Long noncoding RNA DHRS4 antisense RNA 1 suppresses osteosarcoma cell proliferation and promotes apoptosis through a competitive endogenous RNA mechanism.

作者信息

Tang Zhouzhou, Li Zhihao, Wu Guofeng, Li Jianjun, Tan Jianye, Zhu Lixin

机构信息

Department of Spinal Surgery, Zhujiang Hospital, Southern Medical University, 253 Industrial Avenue Central Guangzhou, Guangdong510280, Guangzhou, Guangdong510280, China.

Department of Spinal Surgery, Jingzhou Hospital Affiliated to Yangtze University, Jingzhou, Hubei434020, China.

出版信息

Sci Rep. 2025 Jan 23;15(1):2891. doi: 10.1038/s41598-025-87246-7.

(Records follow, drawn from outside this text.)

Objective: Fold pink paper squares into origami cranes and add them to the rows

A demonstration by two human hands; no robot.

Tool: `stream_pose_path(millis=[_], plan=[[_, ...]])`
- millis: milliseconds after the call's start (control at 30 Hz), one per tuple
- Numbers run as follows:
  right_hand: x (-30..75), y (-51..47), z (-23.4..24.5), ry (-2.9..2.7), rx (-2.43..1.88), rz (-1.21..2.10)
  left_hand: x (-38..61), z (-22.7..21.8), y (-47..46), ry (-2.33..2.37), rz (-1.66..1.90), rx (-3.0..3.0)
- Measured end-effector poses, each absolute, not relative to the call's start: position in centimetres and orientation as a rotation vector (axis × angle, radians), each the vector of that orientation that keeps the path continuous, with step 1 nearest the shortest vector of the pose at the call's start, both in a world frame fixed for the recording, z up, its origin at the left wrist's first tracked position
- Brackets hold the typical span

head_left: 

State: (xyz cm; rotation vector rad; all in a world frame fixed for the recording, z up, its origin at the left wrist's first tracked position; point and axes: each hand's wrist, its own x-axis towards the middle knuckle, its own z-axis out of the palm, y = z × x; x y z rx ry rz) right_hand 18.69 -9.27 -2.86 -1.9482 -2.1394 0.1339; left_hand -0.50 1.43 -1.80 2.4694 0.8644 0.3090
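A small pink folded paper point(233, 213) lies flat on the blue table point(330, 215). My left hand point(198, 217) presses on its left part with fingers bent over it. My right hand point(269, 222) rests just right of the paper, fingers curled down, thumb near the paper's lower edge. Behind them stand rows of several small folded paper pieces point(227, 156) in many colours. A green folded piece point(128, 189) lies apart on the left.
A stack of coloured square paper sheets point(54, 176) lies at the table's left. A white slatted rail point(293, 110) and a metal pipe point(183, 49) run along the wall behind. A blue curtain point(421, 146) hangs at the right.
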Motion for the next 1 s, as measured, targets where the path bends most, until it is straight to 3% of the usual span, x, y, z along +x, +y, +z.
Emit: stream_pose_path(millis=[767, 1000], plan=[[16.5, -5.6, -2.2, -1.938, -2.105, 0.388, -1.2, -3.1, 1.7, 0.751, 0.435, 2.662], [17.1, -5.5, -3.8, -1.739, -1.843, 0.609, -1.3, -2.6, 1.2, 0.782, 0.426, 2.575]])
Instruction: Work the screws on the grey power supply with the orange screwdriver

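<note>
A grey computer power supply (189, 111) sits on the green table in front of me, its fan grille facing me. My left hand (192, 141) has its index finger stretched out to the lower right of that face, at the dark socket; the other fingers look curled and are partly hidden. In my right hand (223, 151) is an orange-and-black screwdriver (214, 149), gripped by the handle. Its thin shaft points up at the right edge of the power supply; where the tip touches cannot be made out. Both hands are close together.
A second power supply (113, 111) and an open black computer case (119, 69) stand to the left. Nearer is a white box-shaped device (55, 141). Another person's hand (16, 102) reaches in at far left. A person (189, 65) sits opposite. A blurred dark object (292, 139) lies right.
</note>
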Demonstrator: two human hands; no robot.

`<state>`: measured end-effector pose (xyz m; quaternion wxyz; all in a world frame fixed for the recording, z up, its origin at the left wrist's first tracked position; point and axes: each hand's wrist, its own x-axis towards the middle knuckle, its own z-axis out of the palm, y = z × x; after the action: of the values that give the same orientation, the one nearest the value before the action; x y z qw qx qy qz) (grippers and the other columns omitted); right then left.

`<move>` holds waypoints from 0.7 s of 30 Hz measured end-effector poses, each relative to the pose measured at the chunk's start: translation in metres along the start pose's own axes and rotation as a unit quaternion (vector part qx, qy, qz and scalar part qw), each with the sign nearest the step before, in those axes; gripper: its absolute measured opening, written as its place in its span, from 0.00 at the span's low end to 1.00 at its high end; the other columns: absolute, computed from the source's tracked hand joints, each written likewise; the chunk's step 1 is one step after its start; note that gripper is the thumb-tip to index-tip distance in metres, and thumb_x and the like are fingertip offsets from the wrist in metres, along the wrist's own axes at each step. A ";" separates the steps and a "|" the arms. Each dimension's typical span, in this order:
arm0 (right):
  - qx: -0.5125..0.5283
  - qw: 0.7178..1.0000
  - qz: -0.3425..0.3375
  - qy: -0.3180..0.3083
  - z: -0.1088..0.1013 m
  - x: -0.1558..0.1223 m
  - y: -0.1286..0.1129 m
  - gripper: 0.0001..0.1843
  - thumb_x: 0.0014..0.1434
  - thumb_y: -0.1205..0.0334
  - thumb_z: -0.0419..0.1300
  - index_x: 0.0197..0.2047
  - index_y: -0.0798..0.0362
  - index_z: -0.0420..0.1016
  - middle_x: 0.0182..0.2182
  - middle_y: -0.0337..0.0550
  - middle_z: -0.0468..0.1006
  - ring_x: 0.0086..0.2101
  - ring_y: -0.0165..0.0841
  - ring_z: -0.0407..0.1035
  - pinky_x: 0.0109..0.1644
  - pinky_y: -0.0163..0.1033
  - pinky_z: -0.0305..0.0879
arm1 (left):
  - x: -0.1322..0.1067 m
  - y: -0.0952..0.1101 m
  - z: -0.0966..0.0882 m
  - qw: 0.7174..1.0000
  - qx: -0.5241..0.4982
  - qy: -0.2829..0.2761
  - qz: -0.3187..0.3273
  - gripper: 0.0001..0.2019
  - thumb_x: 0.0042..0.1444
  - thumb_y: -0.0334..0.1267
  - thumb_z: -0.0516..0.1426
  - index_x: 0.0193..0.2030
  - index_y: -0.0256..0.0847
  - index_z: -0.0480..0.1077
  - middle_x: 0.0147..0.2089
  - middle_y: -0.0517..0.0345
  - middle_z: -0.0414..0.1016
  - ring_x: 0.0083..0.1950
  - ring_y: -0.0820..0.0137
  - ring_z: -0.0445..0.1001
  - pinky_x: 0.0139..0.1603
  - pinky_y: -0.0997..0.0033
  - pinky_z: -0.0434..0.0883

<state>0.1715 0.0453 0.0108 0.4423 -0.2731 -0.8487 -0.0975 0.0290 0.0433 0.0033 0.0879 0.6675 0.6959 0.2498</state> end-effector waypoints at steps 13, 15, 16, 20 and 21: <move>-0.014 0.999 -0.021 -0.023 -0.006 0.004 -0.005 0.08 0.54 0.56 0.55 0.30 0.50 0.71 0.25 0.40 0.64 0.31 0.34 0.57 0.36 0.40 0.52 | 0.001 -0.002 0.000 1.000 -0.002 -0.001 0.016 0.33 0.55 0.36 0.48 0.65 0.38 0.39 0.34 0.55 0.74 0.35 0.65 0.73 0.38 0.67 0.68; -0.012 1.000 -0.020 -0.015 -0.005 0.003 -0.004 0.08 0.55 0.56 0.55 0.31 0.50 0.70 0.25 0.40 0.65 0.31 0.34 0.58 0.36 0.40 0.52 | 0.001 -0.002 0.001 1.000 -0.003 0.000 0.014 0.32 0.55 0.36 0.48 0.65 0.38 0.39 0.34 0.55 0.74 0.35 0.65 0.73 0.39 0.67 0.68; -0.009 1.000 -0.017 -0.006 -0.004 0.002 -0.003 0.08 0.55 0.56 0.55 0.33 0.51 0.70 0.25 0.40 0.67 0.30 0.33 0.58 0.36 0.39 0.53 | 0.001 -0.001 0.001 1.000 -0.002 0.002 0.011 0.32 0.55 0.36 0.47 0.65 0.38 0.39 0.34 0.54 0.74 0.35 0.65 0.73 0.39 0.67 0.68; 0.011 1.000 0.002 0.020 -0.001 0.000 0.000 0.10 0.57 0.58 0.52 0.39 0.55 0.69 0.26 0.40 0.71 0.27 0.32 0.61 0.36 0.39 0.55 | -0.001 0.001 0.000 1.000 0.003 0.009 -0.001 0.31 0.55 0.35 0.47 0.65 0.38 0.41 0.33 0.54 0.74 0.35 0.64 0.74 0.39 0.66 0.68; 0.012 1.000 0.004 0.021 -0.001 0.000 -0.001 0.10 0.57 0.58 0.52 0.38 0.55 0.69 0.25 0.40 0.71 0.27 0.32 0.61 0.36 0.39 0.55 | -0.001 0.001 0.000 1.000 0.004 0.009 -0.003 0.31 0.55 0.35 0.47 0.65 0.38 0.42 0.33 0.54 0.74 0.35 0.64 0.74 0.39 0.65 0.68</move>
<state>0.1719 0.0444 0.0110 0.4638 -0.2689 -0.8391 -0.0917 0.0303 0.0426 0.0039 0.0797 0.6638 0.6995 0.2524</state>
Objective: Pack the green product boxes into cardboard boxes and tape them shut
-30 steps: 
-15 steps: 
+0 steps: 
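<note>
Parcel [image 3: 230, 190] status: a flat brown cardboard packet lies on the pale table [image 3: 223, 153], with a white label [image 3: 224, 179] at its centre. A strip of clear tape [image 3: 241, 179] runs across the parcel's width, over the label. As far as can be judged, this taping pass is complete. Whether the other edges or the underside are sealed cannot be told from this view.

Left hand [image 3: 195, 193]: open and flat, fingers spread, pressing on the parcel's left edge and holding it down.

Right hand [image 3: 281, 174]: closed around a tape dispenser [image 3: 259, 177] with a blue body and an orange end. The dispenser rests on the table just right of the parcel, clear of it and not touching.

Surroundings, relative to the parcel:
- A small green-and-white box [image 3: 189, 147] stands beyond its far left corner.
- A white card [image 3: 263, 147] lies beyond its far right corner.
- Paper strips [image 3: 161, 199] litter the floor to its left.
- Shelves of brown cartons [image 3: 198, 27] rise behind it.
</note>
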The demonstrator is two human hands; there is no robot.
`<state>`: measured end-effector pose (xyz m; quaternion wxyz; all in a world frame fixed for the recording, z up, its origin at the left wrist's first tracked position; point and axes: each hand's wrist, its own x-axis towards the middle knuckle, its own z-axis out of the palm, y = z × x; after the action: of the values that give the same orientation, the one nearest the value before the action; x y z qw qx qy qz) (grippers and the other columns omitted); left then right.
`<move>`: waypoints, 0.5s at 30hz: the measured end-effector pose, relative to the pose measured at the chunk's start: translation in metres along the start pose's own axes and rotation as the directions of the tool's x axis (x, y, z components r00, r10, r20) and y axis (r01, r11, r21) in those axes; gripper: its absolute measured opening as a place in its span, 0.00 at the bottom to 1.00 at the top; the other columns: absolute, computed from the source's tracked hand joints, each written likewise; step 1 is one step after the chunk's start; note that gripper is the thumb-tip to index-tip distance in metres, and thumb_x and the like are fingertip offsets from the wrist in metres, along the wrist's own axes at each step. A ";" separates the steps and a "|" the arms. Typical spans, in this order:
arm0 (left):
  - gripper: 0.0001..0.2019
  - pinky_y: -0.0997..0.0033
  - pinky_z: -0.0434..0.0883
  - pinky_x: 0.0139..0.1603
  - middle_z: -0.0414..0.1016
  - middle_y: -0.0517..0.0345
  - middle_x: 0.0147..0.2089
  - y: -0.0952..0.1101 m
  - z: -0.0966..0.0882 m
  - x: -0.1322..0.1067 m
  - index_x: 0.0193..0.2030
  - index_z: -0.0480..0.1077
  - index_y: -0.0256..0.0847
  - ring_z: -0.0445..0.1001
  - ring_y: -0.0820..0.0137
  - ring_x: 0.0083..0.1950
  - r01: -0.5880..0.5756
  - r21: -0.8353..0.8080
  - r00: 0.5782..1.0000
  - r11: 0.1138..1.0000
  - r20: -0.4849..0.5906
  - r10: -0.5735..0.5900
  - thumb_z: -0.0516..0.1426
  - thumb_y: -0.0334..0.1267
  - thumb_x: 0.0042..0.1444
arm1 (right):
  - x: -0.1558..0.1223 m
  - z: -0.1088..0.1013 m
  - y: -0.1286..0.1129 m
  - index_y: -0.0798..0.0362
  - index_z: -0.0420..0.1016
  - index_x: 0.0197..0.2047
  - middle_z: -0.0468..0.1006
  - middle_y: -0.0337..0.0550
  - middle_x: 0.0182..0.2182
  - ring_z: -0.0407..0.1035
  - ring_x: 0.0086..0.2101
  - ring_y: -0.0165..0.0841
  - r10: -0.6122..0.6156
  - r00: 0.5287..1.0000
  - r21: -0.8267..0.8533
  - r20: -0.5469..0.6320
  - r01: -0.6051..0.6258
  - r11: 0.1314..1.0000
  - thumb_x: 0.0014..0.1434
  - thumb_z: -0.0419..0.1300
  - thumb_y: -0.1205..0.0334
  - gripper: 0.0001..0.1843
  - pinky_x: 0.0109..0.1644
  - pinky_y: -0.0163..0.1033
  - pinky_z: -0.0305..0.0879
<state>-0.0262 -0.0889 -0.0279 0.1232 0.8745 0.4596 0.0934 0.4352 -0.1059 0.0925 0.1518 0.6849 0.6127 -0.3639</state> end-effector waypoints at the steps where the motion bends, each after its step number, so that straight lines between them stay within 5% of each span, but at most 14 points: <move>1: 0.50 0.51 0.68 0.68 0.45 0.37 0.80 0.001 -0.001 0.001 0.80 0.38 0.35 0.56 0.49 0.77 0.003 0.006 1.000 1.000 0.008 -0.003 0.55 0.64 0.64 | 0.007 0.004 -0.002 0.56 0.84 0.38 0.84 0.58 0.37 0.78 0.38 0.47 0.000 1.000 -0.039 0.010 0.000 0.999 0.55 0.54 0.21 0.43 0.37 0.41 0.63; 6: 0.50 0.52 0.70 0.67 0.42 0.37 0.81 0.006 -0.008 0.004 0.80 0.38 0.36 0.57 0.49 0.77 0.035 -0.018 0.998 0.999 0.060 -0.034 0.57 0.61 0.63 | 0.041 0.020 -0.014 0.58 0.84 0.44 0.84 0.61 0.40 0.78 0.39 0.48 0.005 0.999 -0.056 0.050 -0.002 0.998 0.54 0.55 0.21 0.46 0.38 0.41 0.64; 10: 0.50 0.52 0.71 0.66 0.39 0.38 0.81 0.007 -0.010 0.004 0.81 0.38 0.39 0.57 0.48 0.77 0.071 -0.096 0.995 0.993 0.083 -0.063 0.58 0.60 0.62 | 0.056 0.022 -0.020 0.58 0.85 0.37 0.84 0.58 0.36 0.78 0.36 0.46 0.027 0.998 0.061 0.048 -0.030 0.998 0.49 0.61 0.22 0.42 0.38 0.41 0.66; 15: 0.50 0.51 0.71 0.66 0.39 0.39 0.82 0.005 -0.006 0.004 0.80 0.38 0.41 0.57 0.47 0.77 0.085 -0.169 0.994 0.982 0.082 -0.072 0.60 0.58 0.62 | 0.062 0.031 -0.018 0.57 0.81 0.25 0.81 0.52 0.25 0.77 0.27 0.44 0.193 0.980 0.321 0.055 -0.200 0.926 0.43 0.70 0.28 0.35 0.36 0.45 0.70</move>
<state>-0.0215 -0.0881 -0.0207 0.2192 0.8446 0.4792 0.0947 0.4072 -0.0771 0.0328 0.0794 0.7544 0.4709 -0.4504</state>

DOI:10.1038/s41598-025-87246-7
PMID:39843945
原文链接:https://pmc.ncbi.nlm.nih.gov/articles/PMC11754436/
Abstract

Osteosarcoma (OS) is the most common primary malignant bone tumor. Recent evidence suggests that the novel long noncoding RNA DHRS4 antisense RNA 1 (DHRS4-AS1) serves an important role in cancer progression and metastasis. However, its function and molecular mechanism in OS remain largely unknown. In the present study, DHRS4-AS1 expression was detected in OS cells by quantitative PCR. Gain- and loss-of-function experiments were conducted to study the effects of DHRS4-AS1 on the proliferation and apoptosis of OS cells. The potential mechanism of DHRS4-AS1 was examined through bioinformatics analysis and rescue experiments. DHRS4-AS1 was downregulated in OS cell lines. DHRS4-AS1 depletion promoted proliferation and inhibited apoptosis in OS cells, whereas DHRS4-AS1 overexpression had the opposite effects. Further research suggested that DHRS4-AS1 inhibited OS progression by regulating the microRNA-362-5p/aminopeptidase puromycin sensitive axis. The present findings suggested that DHRS4-AS1 may serve as a potential therapeutic target for OS.

摘要

骨肉瘤(OS)是最常见的原发性恶性骨肿瘤。最近的证据表明,新型长链非编码RNA DHRS4反义RNA 1(DHRS4-AS1)在癌症进展和转移中起重要作用。然而,其在骨肉瘤中的功能和分子机制仍 largely未知。在本研究中,通过定量PCR检测骨肉瘤细胞中DHRS4-AS1的表达。进行功能获得和功能丧失实验以研究DHRS4-AS1对骨肉瘤细胞增殖和凋亡的影响。通过生物信息学分析和挽救实验研究DHRS4-AS1的潜在机制。DHRS4-AS1在骨肉瘤细胞系中表达下调。DHRS4-AS1缺失促进骨肉瘤细胞增殖并抑制其凋亡,而DHRS4-AS1过表达则产生相反的效果。进一步研究表明,DHRS4-AS1通过调节微小RNA-362-5p/嘌呤霉素敏感氨基肽酶轴抑制骨肉瘤进展。本研究结果表明,DHRS4-AS1可能作为骨肉瘤的潜在治疗靶点。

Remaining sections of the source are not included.